Dr. Kai (Alex) Qin, RMIT University

Bio: Dr Kai Qin received his BEng degree from Southeast University, China, in 2001, and his PhD from Nanyang Technological University, Singapore, in 2007. He is now a lecturer in Computer Science and Information Technology at RMIT University. His research interests include evolutionary computation, machine learning, image processing, GPU computing and service computing. He has published 60+ papers and received two best paper awards. Two of his co-authored papers are the 1st and 3rd most cited papers (Thomson Reuters) in IEEE Transactions on Evolutionary Computation (ERA A*) over the last 10 years. He is currently chairing the IEEE Computational Intelligence Society task force on collaborative learning and optimisation, promoting research on synergizing machine learning and intelligent optimisation techniques to resolve challenging real-world problems which involve learning and optimisation as indispensable and interwoven tasks.

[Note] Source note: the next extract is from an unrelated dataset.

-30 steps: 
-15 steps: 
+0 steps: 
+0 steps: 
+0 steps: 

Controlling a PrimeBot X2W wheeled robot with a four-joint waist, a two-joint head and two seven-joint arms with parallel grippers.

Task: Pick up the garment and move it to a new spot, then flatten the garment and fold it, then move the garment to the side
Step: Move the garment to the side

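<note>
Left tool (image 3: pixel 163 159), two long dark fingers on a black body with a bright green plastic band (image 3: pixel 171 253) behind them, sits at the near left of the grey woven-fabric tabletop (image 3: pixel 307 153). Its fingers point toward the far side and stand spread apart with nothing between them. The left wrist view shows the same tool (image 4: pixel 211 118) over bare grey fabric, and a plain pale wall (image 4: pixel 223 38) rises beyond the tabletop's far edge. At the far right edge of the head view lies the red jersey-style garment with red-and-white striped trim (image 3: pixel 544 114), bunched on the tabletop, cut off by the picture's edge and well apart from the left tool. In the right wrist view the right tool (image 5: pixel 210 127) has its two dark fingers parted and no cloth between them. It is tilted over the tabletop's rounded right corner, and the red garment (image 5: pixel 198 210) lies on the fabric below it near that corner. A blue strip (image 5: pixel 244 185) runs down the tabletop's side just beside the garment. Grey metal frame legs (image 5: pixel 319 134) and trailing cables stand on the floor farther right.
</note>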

Title: Data-Driven Evolutionary Optimisation

Abstract: Optimisation aims at finding the best solution from numerous feasible ones, which is demanded in nearly every field when resolving various problems arising therein. Evolutionary optimisation represents a family of optimisation techniques based on Darwinian principles, characterized by a population of candidate solutions which will be evolved via nature-inspired operators to search for the optimum. Intrinsically, it belongs to a generate-and-test problem solver which incrementally produces a large volume of "data" (i.e. candidate solutions) as search progresses with search experience encoded by such "data".
In the past few decades, a lot of efforts had been made to enhance evolutionary optimisation techniques via exploiting (e.g. using data analytics techniques) the "data" generated in the course of search. However, modern optimisation problems, featured with the fast-growing scale, complexity and uncertainty, can seldom be tackled by simply hybridizing evolutionary optimisation with some off-the-shelf data analytics techniques, and therefore call for an in-depth investigation on how to leverage the "data" generated during search to facilitate optimisation.
This tutorial aims to introduce a unified perspective on evolutionary optimisation techniques that adopts data analytics as an indispensable component, describe how to identify and address various data analytics tasks during the search process, and discuss an emerging research trend which makes use of search experience gained by solving some problems to facilitate solving other problems via knowledge transfer. The audience is expected to get to know the fundamentals and recent developments in data-driven evolutionary optimisation, and be inspired to employ such techniques to deal with their encountered optimisation problems.